### REQUIRED ACTION
Nothing but the text should be carried over: reproduce all the data exactly and leave out every image.

### INFORMATION PROVIDED
----------
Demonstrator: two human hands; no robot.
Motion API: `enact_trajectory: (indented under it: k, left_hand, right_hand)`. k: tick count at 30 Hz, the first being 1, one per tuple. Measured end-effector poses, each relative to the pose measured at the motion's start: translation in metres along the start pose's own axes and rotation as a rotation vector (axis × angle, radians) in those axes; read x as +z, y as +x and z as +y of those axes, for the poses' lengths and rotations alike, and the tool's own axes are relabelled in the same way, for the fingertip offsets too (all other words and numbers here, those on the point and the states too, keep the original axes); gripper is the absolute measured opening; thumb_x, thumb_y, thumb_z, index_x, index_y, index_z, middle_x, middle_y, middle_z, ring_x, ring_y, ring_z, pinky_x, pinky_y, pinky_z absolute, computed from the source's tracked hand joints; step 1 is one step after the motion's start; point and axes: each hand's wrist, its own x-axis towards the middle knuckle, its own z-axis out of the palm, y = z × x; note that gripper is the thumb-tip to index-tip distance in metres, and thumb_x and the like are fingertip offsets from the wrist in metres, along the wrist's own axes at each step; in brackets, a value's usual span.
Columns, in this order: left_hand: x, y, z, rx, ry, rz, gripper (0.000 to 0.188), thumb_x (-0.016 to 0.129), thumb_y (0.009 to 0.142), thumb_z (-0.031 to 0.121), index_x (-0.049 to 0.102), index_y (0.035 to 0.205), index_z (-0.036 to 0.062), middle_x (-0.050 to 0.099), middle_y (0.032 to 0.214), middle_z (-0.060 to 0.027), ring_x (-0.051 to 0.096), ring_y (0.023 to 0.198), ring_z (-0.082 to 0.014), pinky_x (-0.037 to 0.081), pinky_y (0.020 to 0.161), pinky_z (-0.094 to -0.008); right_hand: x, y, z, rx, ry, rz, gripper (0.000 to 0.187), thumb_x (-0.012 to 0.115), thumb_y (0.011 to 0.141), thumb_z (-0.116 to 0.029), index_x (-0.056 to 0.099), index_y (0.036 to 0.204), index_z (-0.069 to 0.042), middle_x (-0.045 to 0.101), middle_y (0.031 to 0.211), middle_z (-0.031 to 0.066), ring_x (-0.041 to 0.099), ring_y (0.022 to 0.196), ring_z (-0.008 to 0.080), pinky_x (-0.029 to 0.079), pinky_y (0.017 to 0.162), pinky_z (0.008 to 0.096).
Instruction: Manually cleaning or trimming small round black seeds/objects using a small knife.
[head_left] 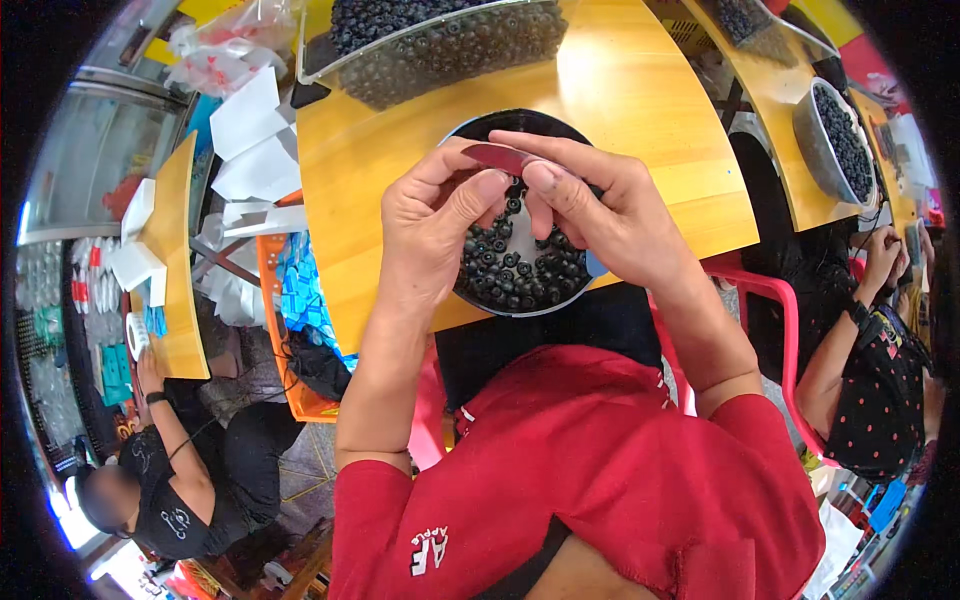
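Note:
Both my hands meet above a round bowl (pixel 522 238) that holds many small dark round pieces (pixel 515 280), like beads or berries. Between thumb and fingers, my right hand (pixel 610 205) pinches a flat dark red strip (pixel 497 157) with a pointed end. That pointed end reaches over to my left hand (pixel 435 210), whose thumb and fingers are curled together. Whatever my left fingertips hold is hidden. Part of the bowl's far side is covered by my hands.
A clear bin (pixel 450 60) of the same dark pieces stands at the far side of the wooden table (pixel 660 110). An orange crate (pixel 285 370) with blue packets is left. At right, another person's hands (pixel 882 258) work near a metal bowl (pixel 822 150). Another person (pixel 180 490) sits at left.

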Motion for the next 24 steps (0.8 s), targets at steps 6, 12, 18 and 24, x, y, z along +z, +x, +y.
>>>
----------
### EXERCISE RESULT
Demonstrator: two human hands; no robot.
Motion API: `enact_trajectory: (indented under it: k, left_hand, right_hand)`. k: tick count at 30 Hz, the first being 1, one per tuple. Measured end-effector poses, each relative to the pose measured at the motion's start: translation in metres along the start pose's own axes and rotation as a rotation vector (axis × angle, radians) in those axes; read x as +z, y as +x and z as +y of those axes, for the poses' lengths and rotations alike, and the tool's own axes are relabelled in the same way, for the fingertip offsets too (all other words and numbers here, those on the point and the states too, keep the original axes); gripper is the absolute measured opening; thumb_x, thumb_y, thumb_z, index_x, index_y, index_z, middle_x, middle_y, middle_z, ring_x, ring_y, ring_z, pinky_x, pinky_y, pinky_z absolute, computed from the source's tracked hand joints; step 1 is one step after the motion's start; point and axes: each hand's wrist, its own x-axis towards the middle knuckle, its own z-axis out of the palm, y = z × x; note that gripper is the thumb-tip to index-tip distance in metres, and thumb_x and the like are fingertip offsets from the wrist in metres, along the wrist's own axes at each step; in brackets, a value's usual span.
Columns, in this order: left_hand: x, y, z, rx, ry, rz, gripper (0.000 to 0.188), thumb_x (-0.016 to 0.129), thumb_y (0.009 to 0.142), thumb_z (-0.031 to 0.121), index_x (-0.049 to 0.102), index_y (0.035 to 0.205), index_z (-0.036 to 0.062), middle_x (-0.050 to 0.099), middle_y (0.032 to 0.214), middle_z (-0.060 to 0.027), ring_x (-0.051 to 0.096), ring_y (0.023 to 0.198), ring_z (-0.082 to 0.014), pinky_x (-0.037 to 0.081), pinky_y (0.020 to 0.161), pinky_z (-0.094 to -0.008); right_hand: x, y, z, rx, ry, rz, gripper (0.000 to 0.187), thumb_x (-0.012 to 0.115), thumb_y (0.011 to 0.141), thumb_z (-0.116 to 0.029), index_x (-0.056 to 0.099), index_y (0.036 to 0.204), index_z (-0.069 to 0.042), middle_x (-0.045 to 0.101), middle_y (0.031 to 0.211), middle_z (-0.031 to 0.066), ring_x (-0.041 to 0.099), ring_y (0.022 to 0.196), ring_z (-0.008 to 0.080), pinky_x (-0.029 to 0.079), pinky_y (0.017 to 0.162), pinky_z (0.008 to 0.096).
Instruction: Manually cleaning or trimming small round black seeds/objects using a small knife.
[head_left] 
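Note:
Both my hands meet above a round bowl (pixel 522 238) that holds many small dark round pieces (pixel 515 280), like beads or berries. Between thumb and fingers, my right hand (pixel 610 205) pinches a flat dark red strip (pixel 497 157) with a pointed end. That pointed end reaches over to my left hand (pixel 435 210), whose thumb and fingers are curled together. Whatever my left fingertips hold is hidden. Part of the bowl's far side is covered by my hands.
A clear bin (pixel 450 60) of the same dark pieces stands at the far side of the wooden table (pixel 660 110). An orange crate (pixel 285 370) with blue packets is left. At right, another person's hands (pixel 882 258) work near a metal bowl (pixel 822 150). Another person (pixel 180 490) sits at left.
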
Motion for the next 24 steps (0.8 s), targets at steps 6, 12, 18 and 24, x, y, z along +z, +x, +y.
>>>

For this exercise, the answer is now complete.